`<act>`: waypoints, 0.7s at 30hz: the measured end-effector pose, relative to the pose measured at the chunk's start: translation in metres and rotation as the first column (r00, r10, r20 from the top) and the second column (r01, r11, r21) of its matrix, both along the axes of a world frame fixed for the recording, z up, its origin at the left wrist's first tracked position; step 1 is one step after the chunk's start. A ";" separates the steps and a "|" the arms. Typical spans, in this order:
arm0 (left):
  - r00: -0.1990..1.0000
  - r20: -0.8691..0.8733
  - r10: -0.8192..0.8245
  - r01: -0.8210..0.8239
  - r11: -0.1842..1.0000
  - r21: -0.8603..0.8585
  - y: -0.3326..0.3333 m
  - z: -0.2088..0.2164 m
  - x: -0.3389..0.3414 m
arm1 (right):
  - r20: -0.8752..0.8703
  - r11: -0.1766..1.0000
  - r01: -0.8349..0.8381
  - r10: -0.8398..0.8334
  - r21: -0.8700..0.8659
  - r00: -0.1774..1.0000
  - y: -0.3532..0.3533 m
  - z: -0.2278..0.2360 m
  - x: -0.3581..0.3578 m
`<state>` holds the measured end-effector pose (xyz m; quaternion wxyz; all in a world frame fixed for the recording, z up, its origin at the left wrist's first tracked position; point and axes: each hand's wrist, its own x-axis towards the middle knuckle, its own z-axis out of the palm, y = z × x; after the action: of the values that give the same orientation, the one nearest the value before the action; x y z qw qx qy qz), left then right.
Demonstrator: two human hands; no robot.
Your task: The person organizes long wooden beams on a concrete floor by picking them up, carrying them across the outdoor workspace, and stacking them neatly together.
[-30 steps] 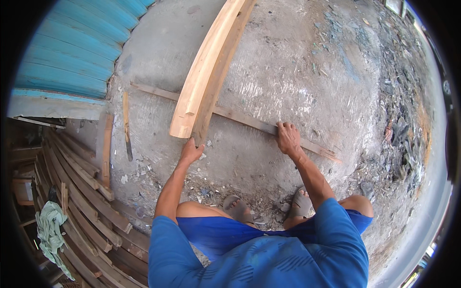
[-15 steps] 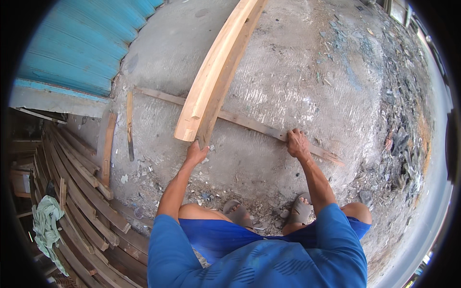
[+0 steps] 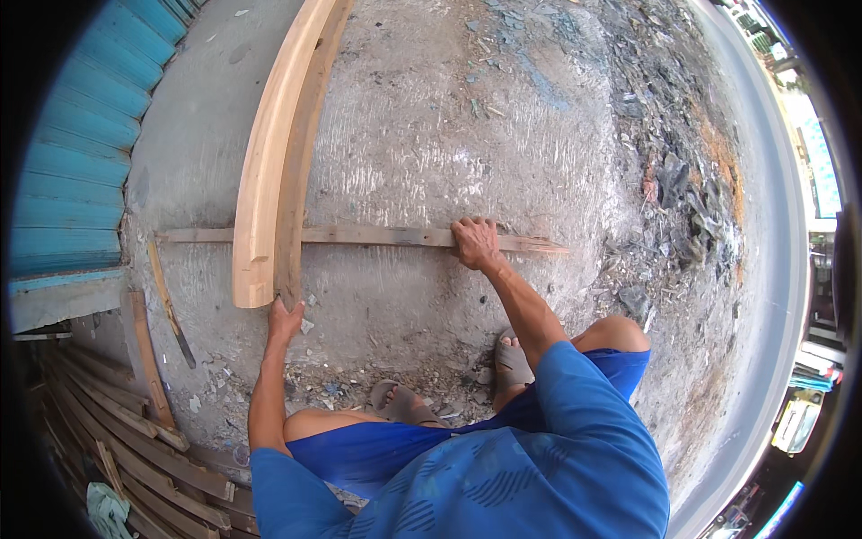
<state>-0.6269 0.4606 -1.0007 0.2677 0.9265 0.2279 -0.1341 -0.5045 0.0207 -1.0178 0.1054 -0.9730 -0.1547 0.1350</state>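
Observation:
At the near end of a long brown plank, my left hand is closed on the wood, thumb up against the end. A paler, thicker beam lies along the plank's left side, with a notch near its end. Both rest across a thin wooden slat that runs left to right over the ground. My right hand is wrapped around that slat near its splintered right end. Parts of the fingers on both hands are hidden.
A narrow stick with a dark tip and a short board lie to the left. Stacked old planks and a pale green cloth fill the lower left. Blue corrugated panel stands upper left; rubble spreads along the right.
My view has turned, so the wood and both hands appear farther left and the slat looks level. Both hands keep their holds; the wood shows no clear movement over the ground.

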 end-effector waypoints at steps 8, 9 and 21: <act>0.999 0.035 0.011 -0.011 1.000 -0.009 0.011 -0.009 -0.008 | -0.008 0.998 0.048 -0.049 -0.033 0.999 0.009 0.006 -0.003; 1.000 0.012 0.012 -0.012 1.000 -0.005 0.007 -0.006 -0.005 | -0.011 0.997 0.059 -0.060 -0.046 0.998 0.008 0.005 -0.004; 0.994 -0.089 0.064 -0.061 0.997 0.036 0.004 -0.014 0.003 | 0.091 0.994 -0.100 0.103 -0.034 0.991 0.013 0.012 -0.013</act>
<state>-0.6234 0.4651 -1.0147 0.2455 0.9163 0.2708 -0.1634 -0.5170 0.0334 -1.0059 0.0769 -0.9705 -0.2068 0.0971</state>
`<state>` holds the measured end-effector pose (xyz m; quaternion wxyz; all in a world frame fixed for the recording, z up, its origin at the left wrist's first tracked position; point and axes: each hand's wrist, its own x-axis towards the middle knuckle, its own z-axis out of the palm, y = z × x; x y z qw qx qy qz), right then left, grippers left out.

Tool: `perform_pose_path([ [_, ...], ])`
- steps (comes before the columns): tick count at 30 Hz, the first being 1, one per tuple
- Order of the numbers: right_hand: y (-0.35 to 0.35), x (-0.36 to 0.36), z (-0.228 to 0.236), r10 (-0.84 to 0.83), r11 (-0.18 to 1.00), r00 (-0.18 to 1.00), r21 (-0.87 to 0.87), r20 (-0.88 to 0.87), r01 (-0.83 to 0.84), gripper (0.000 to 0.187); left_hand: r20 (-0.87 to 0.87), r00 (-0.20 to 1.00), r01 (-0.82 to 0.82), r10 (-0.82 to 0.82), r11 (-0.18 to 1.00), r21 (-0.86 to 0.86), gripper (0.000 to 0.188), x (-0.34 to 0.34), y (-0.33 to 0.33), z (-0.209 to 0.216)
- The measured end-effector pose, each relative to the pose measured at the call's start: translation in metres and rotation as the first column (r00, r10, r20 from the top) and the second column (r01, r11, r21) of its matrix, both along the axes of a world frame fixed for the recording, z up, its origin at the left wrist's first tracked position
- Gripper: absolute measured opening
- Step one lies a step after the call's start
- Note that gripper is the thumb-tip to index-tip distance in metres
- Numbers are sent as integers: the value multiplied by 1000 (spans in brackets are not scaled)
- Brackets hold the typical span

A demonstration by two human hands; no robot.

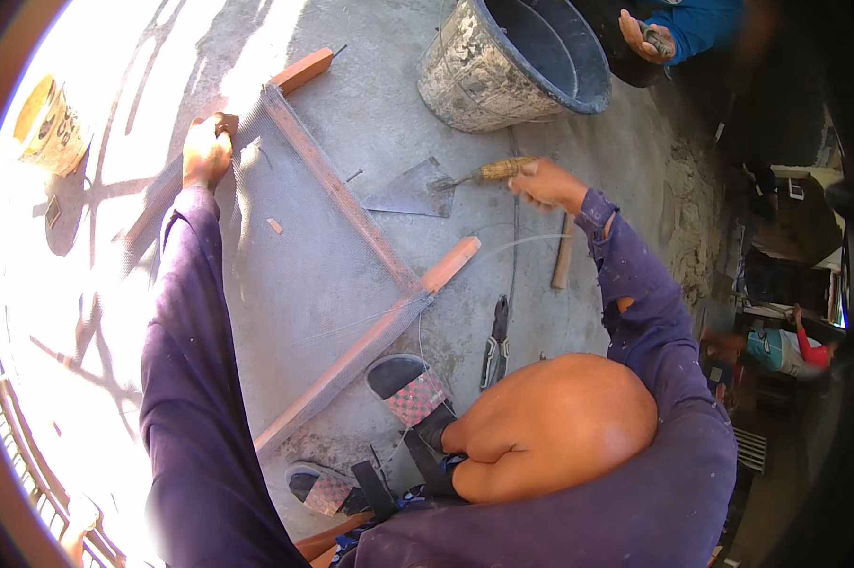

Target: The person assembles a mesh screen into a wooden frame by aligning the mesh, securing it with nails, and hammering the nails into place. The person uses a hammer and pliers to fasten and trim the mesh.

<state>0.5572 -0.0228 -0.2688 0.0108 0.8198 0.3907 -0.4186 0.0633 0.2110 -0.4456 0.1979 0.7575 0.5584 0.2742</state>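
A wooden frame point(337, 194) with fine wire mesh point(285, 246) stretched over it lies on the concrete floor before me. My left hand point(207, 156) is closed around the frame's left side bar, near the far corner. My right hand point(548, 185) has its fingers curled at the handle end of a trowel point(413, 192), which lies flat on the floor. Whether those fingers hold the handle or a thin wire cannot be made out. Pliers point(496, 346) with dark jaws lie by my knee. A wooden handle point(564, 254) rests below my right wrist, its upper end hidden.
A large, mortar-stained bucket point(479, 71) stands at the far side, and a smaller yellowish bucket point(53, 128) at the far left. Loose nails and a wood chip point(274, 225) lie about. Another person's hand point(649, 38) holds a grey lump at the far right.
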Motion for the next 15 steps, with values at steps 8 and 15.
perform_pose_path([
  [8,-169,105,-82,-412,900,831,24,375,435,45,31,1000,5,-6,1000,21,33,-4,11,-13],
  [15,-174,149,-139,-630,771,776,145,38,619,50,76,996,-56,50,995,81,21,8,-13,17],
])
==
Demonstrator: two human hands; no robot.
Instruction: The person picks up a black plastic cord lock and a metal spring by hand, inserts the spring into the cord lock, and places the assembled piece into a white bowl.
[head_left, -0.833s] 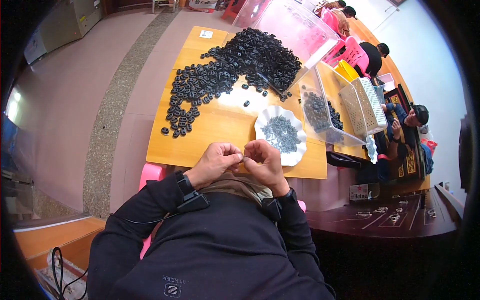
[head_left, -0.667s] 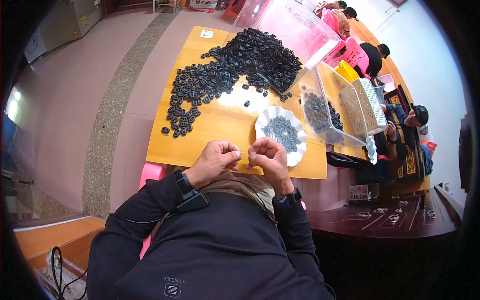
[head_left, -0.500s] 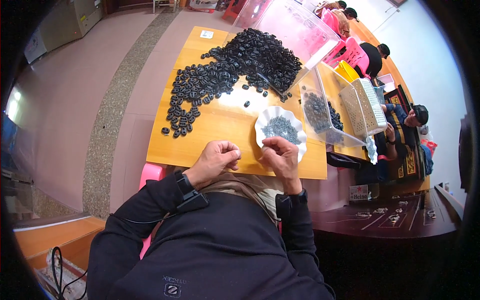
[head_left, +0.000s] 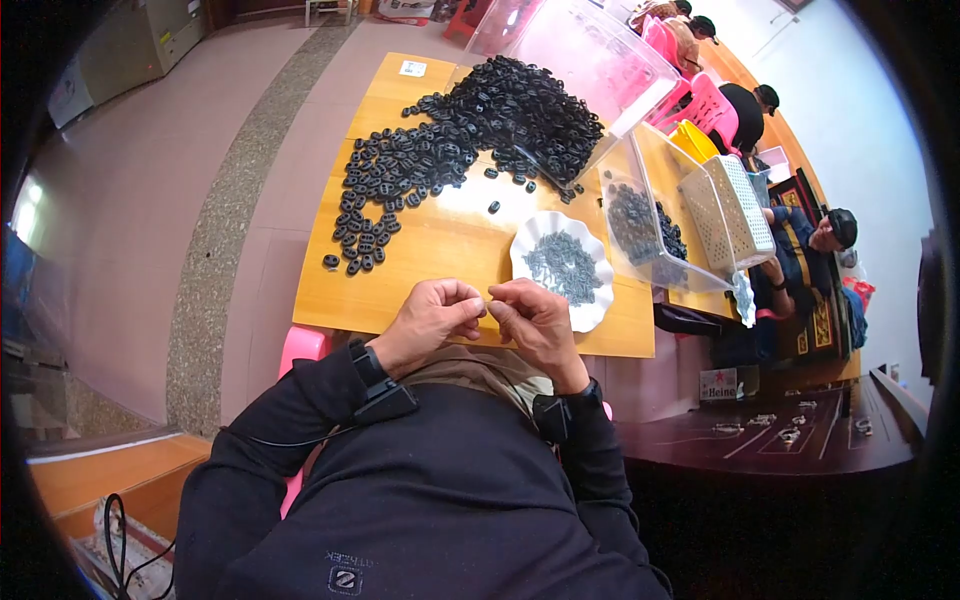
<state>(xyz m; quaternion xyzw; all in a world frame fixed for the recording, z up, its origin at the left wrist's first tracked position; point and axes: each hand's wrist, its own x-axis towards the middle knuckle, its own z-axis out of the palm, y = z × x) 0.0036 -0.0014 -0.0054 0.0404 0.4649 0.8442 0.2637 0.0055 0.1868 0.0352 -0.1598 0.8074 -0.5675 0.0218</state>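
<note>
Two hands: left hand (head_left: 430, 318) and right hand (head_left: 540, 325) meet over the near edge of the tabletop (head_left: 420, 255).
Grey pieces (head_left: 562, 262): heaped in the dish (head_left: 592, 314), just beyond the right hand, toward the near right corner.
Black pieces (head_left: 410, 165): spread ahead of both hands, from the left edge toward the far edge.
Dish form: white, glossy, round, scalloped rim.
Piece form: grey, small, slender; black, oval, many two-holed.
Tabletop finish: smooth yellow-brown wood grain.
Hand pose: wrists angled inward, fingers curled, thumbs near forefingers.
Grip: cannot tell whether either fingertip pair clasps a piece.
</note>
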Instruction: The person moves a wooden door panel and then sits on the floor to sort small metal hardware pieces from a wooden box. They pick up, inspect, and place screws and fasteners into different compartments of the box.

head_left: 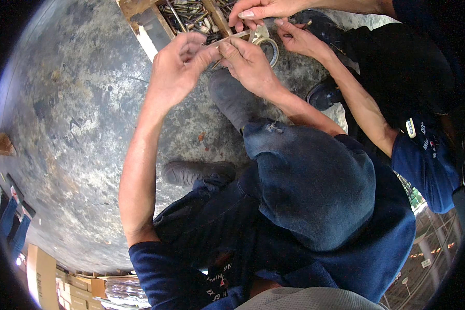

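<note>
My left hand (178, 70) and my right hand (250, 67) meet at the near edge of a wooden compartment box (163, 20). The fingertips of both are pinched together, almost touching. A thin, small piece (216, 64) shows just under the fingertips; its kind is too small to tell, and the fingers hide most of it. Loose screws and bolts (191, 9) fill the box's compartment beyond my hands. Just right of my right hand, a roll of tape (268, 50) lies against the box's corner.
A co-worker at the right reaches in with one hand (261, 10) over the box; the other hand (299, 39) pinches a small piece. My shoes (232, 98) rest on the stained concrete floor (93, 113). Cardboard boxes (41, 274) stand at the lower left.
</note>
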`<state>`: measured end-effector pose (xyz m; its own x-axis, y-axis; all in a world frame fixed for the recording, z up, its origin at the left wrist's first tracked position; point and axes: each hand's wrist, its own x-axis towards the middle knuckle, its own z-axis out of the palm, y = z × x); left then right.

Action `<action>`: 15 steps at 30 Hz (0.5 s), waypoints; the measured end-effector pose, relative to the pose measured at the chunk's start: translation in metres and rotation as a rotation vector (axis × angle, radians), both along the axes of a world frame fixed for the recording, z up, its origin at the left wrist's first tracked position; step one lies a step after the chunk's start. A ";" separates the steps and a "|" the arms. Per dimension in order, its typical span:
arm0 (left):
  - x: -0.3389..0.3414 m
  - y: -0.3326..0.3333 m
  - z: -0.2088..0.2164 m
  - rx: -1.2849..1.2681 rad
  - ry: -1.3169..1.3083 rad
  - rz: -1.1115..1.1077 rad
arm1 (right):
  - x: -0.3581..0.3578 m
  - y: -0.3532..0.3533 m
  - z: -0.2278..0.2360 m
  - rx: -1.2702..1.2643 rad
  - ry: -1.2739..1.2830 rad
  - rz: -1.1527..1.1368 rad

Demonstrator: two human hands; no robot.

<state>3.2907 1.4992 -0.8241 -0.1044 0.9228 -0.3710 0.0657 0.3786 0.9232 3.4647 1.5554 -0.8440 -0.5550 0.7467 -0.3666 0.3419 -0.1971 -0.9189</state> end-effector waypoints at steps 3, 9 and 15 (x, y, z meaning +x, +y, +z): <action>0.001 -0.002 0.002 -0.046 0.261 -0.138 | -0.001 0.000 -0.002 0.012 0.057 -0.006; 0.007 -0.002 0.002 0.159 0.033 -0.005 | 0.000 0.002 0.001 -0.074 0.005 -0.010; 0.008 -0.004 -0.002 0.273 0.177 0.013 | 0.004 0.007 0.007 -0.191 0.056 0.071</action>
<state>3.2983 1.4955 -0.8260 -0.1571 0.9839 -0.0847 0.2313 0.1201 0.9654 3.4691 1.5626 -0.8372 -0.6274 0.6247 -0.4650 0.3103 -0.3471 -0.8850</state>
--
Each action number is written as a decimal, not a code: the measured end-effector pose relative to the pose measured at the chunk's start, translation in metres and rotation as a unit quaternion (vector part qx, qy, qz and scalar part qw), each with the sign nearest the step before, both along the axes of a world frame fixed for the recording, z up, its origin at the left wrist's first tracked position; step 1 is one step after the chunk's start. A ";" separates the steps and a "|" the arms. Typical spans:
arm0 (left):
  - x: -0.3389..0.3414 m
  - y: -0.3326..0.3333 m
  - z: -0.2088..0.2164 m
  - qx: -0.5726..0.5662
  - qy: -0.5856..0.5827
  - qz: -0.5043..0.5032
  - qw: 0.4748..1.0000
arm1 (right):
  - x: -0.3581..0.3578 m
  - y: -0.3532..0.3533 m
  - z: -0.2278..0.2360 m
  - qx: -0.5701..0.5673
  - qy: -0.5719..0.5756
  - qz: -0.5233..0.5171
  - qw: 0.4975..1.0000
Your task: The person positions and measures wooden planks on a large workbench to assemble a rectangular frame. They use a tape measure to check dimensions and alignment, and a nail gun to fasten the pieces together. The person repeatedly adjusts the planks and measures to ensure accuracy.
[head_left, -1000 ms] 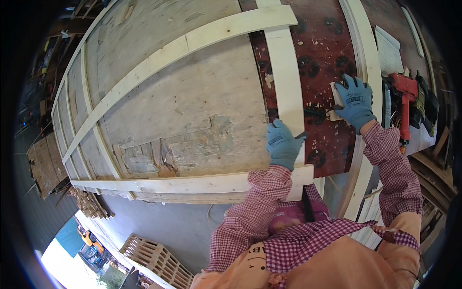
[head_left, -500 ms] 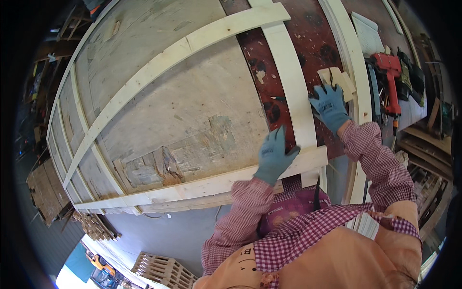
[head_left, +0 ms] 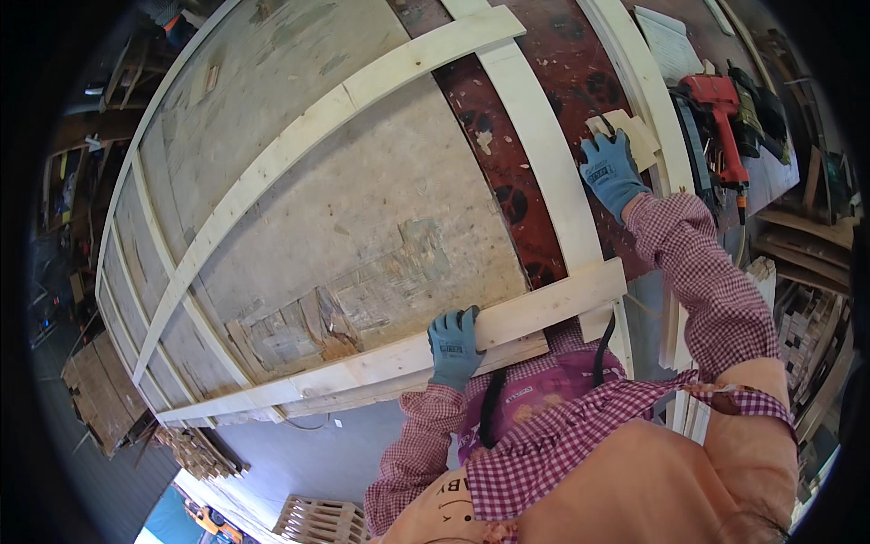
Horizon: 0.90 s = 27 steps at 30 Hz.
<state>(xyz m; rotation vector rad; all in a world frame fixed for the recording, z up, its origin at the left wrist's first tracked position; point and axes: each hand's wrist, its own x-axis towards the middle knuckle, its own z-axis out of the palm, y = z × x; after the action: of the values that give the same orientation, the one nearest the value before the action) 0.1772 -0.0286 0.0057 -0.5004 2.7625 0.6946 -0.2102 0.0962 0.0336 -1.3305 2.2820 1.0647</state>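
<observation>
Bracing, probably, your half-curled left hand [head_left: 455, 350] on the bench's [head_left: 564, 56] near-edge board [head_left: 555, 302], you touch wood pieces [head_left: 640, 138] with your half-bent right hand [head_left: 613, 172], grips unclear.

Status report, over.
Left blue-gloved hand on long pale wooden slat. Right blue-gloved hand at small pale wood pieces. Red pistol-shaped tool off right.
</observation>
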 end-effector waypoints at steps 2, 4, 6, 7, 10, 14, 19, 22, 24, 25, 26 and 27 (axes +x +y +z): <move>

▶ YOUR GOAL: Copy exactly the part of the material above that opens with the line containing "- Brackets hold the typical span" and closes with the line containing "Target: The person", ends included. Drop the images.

▶ ANSWER TO THIS TASK:
- Brackets hold the typical span

A demonstration by two human hands; no robot.


Target: The person assembles a mesh screen into a wooden frame by aligning the mesh, securing it with nails, and hammering the nails into place. The person uses a hammer and pliers to fasten and trim the mesh.

The exercise requires no further answer.